A fé católica, sem a caridade, não é autêntica. Por isso, ela precisa ser traduzida nas práticas cotidianas de caridade para com o próximo; “se alguém possui riquezas neste mundo e vê seu irmão em necessidade, mas diante dele fecha o coração, como pode o amor de Deus permanecer nele? Filhinhos, não amemos só com palavras e de boca, mas com ações e de verdade” (1Jo 3,17-18). A esmola, a ajuda concreta aos necessitados, o alívio das dores de quem sofre, o empenho pela justiça social e a defesa da dignidade da pessoa e de seus direitos, tudo isso são expressões concretas da fé, que opera pela caridade.

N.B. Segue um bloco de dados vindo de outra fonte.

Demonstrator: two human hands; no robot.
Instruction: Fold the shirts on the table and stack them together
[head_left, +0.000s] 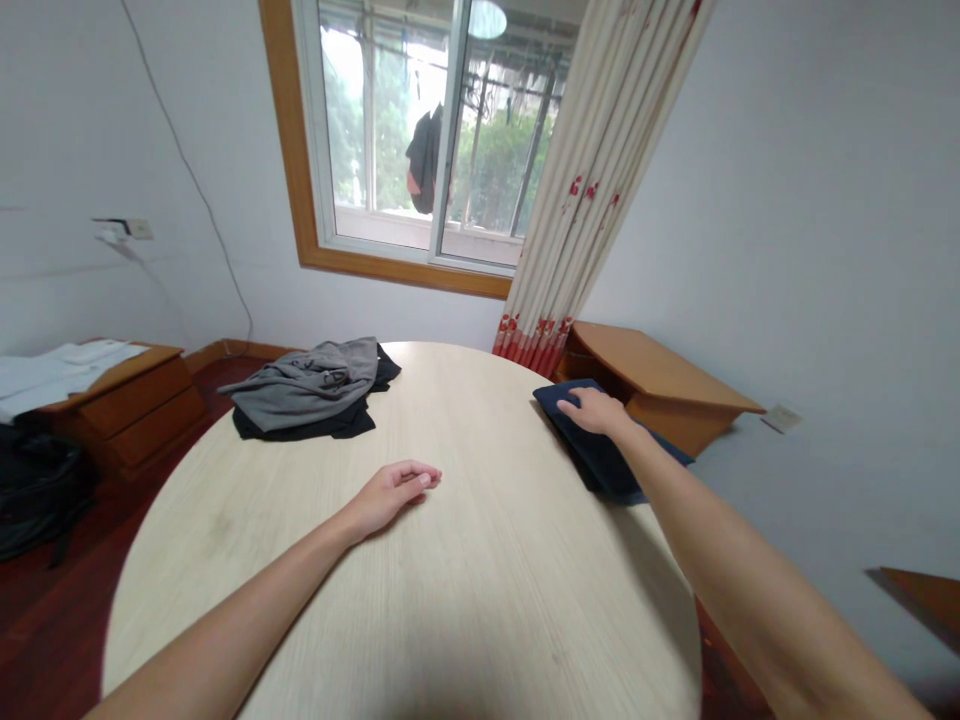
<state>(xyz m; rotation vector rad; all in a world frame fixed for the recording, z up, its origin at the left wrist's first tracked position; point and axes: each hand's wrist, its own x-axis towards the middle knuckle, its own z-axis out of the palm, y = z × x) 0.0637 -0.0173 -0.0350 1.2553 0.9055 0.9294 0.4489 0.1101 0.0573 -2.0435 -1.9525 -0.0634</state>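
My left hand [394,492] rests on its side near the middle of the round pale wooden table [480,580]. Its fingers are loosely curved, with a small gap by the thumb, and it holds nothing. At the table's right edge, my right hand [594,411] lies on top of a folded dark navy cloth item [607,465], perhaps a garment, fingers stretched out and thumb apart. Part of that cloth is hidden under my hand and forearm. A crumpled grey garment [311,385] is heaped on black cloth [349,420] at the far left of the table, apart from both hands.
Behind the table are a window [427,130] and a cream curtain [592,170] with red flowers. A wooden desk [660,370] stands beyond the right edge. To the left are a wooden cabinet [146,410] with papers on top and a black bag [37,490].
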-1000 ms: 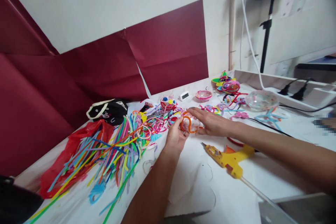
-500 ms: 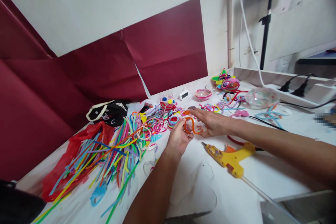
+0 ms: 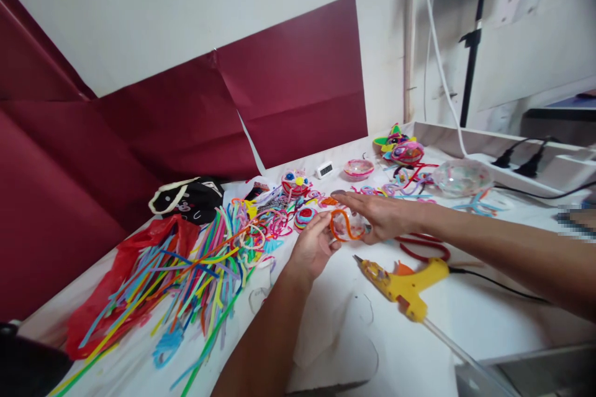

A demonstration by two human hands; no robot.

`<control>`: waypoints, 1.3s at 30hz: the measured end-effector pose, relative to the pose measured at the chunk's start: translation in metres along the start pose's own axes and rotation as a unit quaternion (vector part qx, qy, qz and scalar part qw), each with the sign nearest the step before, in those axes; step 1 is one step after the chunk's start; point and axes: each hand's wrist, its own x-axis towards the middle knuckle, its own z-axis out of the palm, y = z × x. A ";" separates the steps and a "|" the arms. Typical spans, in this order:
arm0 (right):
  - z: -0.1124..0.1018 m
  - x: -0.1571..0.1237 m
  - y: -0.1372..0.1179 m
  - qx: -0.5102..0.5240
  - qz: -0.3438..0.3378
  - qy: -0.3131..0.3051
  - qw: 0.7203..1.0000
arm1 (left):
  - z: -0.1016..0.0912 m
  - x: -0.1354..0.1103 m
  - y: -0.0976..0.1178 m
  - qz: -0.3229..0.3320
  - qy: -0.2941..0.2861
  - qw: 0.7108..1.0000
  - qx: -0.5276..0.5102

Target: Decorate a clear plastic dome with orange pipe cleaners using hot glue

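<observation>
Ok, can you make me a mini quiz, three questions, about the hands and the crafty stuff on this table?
1. Pick one: what colour is the glue gun? a) yellow b) blue c) green
2. True or false: the right hand is holding the glue gun.
3. Fill in the blank: near the left hand, an ____ curvy strip shows against the clear plastic piece.

Key:
1. a
2. False; the right hand is at the clear plastic piece, and the glue gun lies on the table.
3. orange
</observation>
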 end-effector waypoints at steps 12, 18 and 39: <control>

A Igreja recomenda, de maneira sábia, a prática das obras de misericórdia, que dão um caráter concreto à nossa fé: dar de comer a quem tem fome; dar de beber a quem tem sede; vestir quem está sem roupa; abrigar os que não têm teto; visitar os doentes e os presos, consolar os aflitos, sepultar os mortos… Ainda recordamos essas coisas, ou achamos que são atitudes “assistencialistas” e, com isso, nos damos por justificados? Mas essas são justamente as obras cobradas no capítulo 25 de S.Mateus, na cena do grande julgamento final, quando Jesus dirá: “foi a mim que o fizestes… ou não o fizestes”!

Por falar nisso, quando foi a última vez que dei uma esmola a alguém? Ou visitei um doente? Um preso? Quando foi que socorri alguém necessitado?